First the data is loaded into MATLAB using helper functions that can read the MNIST data file format, these functions were developed by Yann LeCun from NYU. More details on methodology can be found there (3). The training datasets and labels as well as the testing data is loaded.

% Load datasets
train_images = loadMNISTImages('train-images.idx3-ubyte');
train_labels = loadMNISTLabels('train-labels.idx1-ubyte');
Xtrain = train_images.';
Ytrain = train_labels;
test_images = loadMNISTImages('t10k-images.idx3-ubyte');
test_labels = loadMNISTLabels('t10k-labels.idx1-ubyte');
Xtest = test_images.';
Ytest = test_labels;
% We are using display_network from the autoencoder code
display_network(train_images(:,1:100)); % Show the first 100 images
disp(train_labels(1:10));

Image and data preview

A small sample of the data and images can be seen below.

Each image is represented by a vector of length 784 which is the 28x28 pixel matrix of the centered and scaled handwritten digit. 60,000 observations of this type of vector exist for each of the training images. The regression is performed on this matrix with each column is used as a covariate. Here is a sample of the raw matrix

Glmnet and CV on train

A Glmnet Regression analysis is conducted on the training datasets while using default cross-validation to get the best model for the training data. The source for this code and methodology is explained in more detail on the standford website (1). For demonstration purposes a 1000 sample subset from the training set is used in this example due to the computation time required with the full dataset. Results from this demonstration should not be taken as true validation of the lasso methodology, but as a guide of setup procedure and interpretation.

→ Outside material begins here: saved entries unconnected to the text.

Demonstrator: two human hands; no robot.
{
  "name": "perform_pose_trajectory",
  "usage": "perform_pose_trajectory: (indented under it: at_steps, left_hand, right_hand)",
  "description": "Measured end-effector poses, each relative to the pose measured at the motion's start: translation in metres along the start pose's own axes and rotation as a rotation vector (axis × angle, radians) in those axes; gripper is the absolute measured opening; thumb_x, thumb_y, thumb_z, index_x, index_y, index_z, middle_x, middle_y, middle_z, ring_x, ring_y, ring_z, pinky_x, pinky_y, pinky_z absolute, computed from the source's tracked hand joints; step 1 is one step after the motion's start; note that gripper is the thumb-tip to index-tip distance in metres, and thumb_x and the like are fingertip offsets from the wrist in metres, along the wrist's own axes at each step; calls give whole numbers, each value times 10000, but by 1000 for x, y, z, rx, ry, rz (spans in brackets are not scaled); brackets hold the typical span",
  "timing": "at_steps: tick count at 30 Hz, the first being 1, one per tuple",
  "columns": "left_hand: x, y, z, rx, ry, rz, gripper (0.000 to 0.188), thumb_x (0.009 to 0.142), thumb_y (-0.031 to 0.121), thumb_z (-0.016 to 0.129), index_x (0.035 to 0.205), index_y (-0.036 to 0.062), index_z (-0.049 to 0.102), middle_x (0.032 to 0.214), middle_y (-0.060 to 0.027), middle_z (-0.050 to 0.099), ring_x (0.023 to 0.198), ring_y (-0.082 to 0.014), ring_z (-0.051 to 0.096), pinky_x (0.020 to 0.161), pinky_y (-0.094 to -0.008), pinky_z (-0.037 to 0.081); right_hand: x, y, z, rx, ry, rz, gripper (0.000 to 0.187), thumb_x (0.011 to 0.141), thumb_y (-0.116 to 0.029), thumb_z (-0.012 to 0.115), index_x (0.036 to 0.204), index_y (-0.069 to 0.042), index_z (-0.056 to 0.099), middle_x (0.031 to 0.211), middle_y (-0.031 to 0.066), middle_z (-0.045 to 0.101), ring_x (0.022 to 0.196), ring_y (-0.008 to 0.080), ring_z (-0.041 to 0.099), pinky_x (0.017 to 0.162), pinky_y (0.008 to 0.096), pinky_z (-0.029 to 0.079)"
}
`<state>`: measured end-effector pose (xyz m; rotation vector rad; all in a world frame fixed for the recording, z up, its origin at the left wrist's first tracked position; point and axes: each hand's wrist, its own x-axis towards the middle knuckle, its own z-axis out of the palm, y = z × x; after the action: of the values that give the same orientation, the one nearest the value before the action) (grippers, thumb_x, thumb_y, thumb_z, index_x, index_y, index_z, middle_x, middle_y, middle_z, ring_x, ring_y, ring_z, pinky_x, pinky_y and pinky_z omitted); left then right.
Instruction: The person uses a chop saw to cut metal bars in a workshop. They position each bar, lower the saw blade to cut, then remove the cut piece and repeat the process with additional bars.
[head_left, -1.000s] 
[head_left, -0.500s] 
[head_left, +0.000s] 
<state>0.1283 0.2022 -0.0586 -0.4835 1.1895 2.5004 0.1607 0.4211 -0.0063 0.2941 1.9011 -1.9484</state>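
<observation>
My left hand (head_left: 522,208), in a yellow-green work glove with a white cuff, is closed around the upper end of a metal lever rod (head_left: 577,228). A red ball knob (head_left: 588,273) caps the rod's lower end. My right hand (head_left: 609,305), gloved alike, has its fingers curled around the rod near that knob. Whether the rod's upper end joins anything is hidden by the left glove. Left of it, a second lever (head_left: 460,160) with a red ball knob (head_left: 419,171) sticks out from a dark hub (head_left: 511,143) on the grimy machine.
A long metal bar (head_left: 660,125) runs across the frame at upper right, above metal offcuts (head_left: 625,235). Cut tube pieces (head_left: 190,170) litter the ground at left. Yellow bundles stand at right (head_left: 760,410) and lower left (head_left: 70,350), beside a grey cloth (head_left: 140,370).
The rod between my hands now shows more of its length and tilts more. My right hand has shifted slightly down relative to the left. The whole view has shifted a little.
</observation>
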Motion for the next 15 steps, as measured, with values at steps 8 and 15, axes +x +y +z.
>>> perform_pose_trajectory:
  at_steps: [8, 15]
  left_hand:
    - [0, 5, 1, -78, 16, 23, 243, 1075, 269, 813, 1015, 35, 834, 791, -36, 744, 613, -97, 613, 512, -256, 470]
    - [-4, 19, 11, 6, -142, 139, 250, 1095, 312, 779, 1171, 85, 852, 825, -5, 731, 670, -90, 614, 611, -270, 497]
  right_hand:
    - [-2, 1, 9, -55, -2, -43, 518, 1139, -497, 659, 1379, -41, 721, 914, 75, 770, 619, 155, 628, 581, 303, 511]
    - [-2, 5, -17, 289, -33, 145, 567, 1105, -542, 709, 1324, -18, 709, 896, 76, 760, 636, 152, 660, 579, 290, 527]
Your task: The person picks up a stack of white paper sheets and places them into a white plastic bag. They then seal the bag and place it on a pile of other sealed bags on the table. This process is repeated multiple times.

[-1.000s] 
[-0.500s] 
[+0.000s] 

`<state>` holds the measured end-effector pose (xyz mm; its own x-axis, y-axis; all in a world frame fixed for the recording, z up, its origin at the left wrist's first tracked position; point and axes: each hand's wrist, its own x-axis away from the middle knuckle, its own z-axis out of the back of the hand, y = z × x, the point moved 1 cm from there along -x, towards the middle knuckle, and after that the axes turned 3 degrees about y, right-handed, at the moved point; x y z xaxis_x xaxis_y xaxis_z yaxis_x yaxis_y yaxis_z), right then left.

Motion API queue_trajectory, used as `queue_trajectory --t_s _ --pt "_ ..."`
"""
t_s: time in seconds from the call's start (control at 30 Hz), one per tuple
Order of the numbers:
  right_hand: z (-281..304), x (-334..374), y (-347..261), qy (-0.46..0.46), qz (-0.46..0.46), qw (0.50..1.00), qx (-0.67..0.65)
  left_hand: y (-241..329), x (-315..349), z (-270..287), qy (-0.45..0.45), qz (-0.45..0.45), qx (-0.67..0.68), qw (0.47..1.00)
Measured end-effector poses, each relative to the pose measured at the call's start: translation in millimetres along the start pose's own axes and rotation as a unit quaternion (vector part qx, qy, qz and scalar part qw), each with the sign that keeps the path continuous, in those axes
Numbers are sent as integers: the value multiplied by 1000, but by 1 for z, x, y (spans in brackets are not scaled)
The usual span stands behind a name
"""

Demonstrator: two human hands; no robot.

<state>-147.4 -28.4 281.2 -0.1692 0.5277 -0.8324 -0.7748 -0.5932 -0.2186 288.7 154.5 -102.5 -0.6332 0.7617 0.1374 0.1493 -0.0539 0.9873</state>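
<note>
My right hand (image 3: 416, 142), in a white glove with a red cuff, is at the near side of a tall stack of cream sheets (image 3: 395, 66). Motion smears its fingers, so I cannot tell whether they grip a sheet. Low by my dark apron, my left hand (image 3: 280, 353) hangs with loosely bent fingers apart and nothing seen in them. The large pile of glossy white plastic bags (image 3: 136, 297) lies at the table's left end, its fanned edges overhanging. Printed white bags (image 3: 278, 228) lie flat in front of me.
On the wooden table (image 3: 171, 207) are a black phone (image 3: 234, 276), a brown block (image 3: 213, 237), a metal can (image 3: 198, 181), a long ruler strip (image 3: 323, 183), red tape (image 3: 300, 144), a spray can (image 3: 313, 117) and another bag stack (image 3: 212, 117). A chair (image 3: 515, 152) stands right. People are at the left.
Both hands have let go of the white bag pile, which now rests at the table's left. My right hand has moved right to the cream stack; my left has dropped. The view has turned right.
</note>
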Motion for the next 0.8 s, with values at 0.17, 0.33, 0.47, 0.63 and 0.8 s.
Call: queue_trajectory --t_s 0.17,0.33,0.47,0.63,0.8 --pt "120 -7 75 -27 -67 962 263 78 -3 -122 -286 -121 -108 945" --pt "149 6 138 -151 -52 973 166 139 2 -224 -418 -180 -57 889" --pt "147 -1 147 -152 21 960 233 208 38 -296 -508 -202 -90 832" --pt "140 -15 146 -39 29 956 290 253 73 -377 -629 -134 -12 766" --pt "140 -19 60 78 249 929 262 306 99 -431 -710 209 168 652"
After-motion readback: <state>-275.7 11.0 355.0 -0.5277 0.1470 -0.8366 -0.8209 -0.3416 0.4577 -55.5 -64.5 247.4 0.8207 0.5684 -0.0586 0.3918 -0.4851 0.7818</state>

% Take a 1000 sample subset of the train and test data
Xtrain_sub = Xtrain(1:1000,:);
Ytrain_sub = Ytrain(1:1000,:);
Xtest_sub = X2(1:1000,:);
Ytest_sub = Y2(1:1000,:);
 
% Use glmnet with cross validation to calculate model
cvfit=cvglmnet(Xtrain_sub, Ytrain_sub,"multinomial", "grouped");
cvglmnetPlot(cvfit)
Ytrain_predict = cvglmnetPredict(cvfit, Xtrain_sub, 'lambda_1se', 'class');
Ytest_predict = cvglmnetPredict(cvfit, Xtest_sub, 'lambda_1se', 'class');

Glmnet lambda plot

Glmnet lambda plot shows the MSE as a function of the regularization parameter lambda, the recommended lambda setting is highlighted in blue which balances the overfitting and underfitting of the model. Two lines, first one represents lambda with minimum MSE, and the second line is one standard deviation away. The one standard deviation lambda is used in the prediction model as is recommended by the creators of the algorithm. The degrees of freedom of the top axis shows the number of variables selected at the particular lambda values.

Prediction accuracy

% error rate / accuracy
train_accuracy = sum(Ytrain_predict == Ytrain_sub)/ length(Ytrain_sub)*100;
test_accuracy = sum(Ytest_predict == Ytest_sub)/length(Ytest_sub)*100;

As can be seen in the above output, the prediction accuracy using 1000 samples is pretty good on the training set is around 95% and on the test dataset around 79%. If more samples are used and randomization included, this technique can achieve even better prediction.